Not a gaming post; I just love H. neanderthalensis more than anything. I’d like to think there was a functional purpose for their occipital bun such as supporting their thick shoulder and neck muscles for spear and atlatl throwing. But what do I know?

The thing is that the portrayal of Neanderthals as having been inherently grotesque and alien to H. sapiens is something we will never have proof of. But we do have proof that, in different locations and in different populations across time, we all found eachother desirable. We saw eachother and wanted to touch. And the offspring were held by their mothers and raised and had their own offspring in turn.

When you look for the first proof that H. sapiens found Neanderthals repulsive, you have to wait until the Victorian era, when the white masters of empires were busy portraying Neanderthals as stupid, brutish, and (of course) dark-skinned.

In more modern times, we’ve had people arguing that instead of seeing Neanderthals as Benighted Savages, they should instead be seen as Noble Savages, (allegedly) cruelly destroyed and driven from their lands by H. sapiens. Which one of their two you believe says more about your modern political views than it does about ancient H. sapiens.

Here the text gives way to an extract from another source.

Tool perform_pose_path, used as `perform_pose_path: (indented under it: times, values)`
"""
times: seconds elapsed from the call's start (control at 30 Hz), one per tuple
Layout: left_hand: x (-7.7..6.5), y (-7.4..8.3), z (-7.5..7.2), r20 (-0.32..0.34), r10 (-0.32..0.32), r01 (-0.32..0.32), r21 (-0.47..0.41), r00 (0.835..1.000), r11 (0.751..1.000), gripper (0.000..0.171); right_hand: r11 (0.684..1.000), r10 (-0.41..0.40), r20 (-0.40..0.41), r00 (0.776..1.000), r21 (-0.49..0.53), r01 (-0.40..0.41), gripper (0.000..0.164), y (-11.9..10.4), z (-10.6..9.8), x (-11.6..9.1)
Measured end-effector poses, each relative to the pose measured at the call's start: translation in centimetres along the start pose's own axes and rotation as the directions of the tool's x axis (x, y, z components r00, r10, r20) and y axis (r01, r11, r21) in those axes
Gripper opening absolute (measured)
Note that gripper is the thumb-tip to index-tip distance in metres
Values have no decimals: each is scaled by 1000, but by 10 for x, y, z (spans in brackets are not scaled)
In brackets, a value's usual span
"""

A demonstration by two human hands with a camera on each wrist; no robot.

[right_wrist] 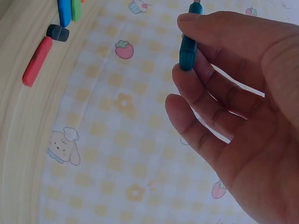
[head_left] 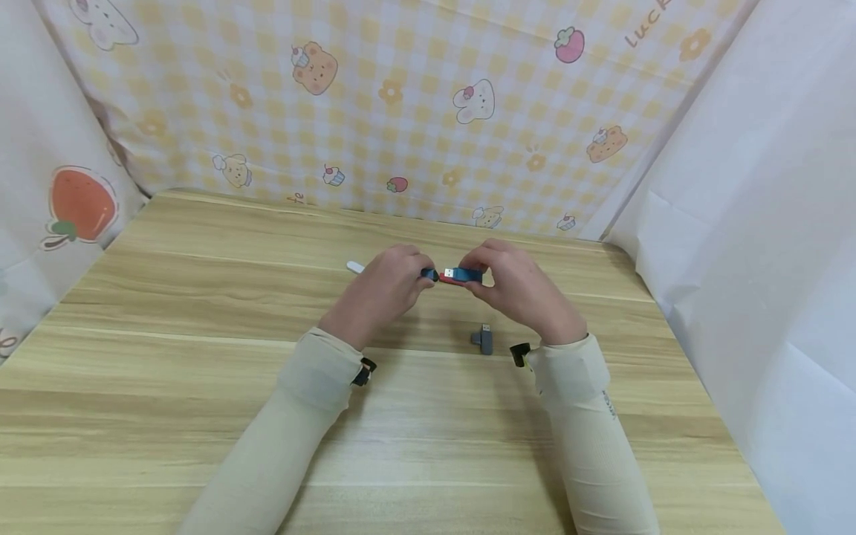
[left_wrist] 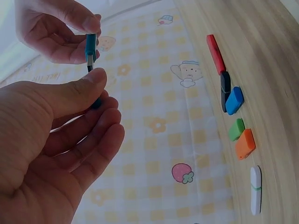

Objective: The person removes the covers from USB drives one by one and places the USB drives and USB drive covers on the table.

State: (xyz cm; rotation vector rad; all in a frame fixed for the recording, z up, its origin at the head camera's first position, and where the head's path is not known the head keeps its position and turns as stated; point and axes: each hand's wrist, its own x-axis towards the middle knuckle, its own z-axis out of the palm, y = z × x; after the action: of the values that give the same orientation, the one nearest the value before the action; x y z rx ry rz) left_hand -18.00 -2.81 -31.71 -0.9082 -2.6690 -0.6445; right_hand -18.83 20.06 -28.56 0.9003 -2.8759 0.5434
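Note:
My right hand (head_left: 518, 290) pinches a teal-blue USB stick (head_left: 466, 274) between thumb and fingers, its bare metal plug (head_left: 449, 273) facing left. Facing it is my left hand (head_left: 391, 286), a short gap away in the head view. In the left wrist view, the left thumb and index finger pinch a small dark-teal piece (left_wrist: 96, 103), apparently the stick's cap, mostly hidden by the fingers. The right wrist view shows the stick's rounded end (right_wrist: 187, 60) below the right thumb. Both hands are raised above the table.
Along the table's far side lie sticks: red (left_wrist: 216, 53), black (left_wrist: 225, 91), blue (left_wrist: 235, 101), green (left_wrist: 237, 129), orange (left_wrist: 245, 144) and white (left_wrist: 255, 189). A grey USB stick (head_left: 486, 339) with its plug showing lies nearer. A patterned cloth (head_left: 401, 111) hangs behind the table.

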Motion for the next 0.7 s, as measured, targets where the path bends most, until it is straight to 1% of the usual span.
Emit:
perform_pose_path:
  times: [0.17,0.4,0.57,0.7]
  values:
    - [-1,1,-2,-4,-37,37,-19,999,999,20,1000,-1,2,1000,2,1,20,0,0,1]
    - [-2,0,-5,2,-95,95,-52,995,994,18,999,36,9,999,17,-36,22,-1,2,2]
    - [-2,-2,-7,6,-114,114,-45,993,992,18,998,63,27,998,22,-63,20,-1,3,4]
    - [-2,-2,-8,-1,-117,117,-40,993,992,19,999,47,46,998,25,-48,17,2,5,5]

And, whether we construct Neanderthals as Savage or Noble Savage, the fundamental assumption we project into the unfathomably distant past is still that H. sapiens saw Neanderthals as an Other, with the language we use being almost explicitly that of modern racial dynamics.

But we have no proof of any of that. We have no proof of hostilities. We know we co-existed and we had sex. That’s it.

Humans obviously have sex with some humans and kill others. We also know that, when small groups of humans occupy vast spaces with infrequent contact with others, unique cultures will always form, some more hospitable, some more neophobic/xenophobic. But many cultures of small settlements placed among huge unpeopled landscapes place supreme emphasis on hospitality to strangers. Plus, we fucking love other social animals, as evidenced by how we befriended wolves.

I’m a humourless weirdo and a wet blanket about popular constructions of Neanderthals as “monstrous”, and I freely admit it. But that’s because it’s tied up in legacies of imperialism. Not only that, but it also privileges one culture (yours, mine, modernity’s) as being most human by implicitly assuming we can project it onto people in the past. Since you don’t pretend that all global cultures share exact same values as you do, it doesn’t take more than a few moments’ reflection to realise you can’t do that to the past.